> **Problem details**
The whole listing is to be given again without alteration, except that its pictures are dropped.
'''
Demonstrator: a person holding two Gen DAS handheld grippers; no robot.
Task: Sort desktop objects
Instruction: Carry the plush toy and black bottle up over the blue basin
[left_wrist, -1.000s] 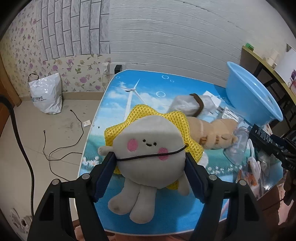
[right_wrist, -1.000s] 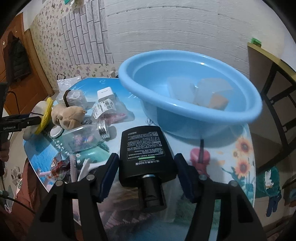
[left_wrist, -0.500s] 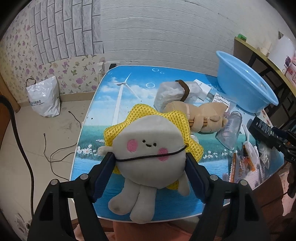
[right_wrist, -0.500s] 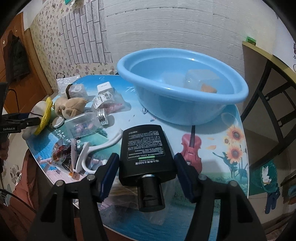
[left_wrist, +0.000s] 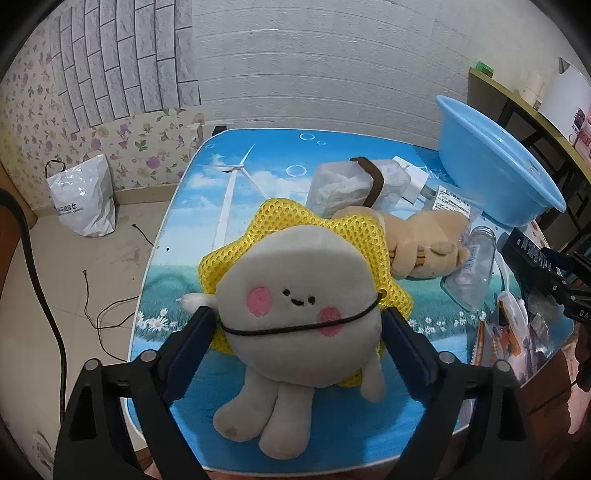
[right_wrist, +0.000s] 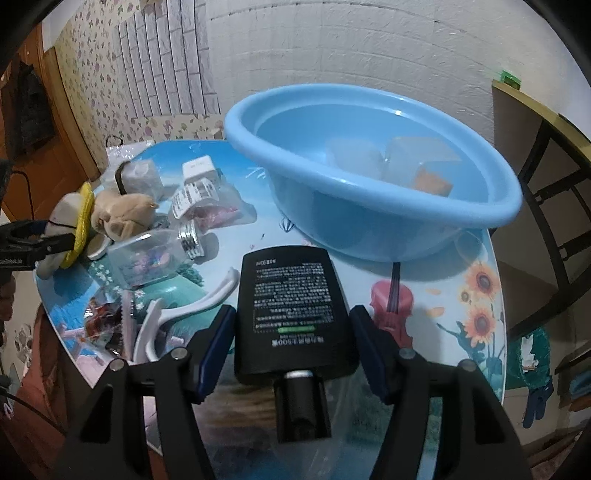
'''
> **Written answer**
Demonstrator: a person holding two Gen DAS handheld grippers; no robot.
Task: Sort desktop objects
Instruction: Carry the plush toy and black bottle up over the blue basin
[left_wrist, -1.000s] 
[right_wrist, -1.000s] 
[left_wrist, -0.500s] 
[right_wrist, -0.500s] 
[left_wrist, +0.000s] 
[right_wrist, +0.000s] 

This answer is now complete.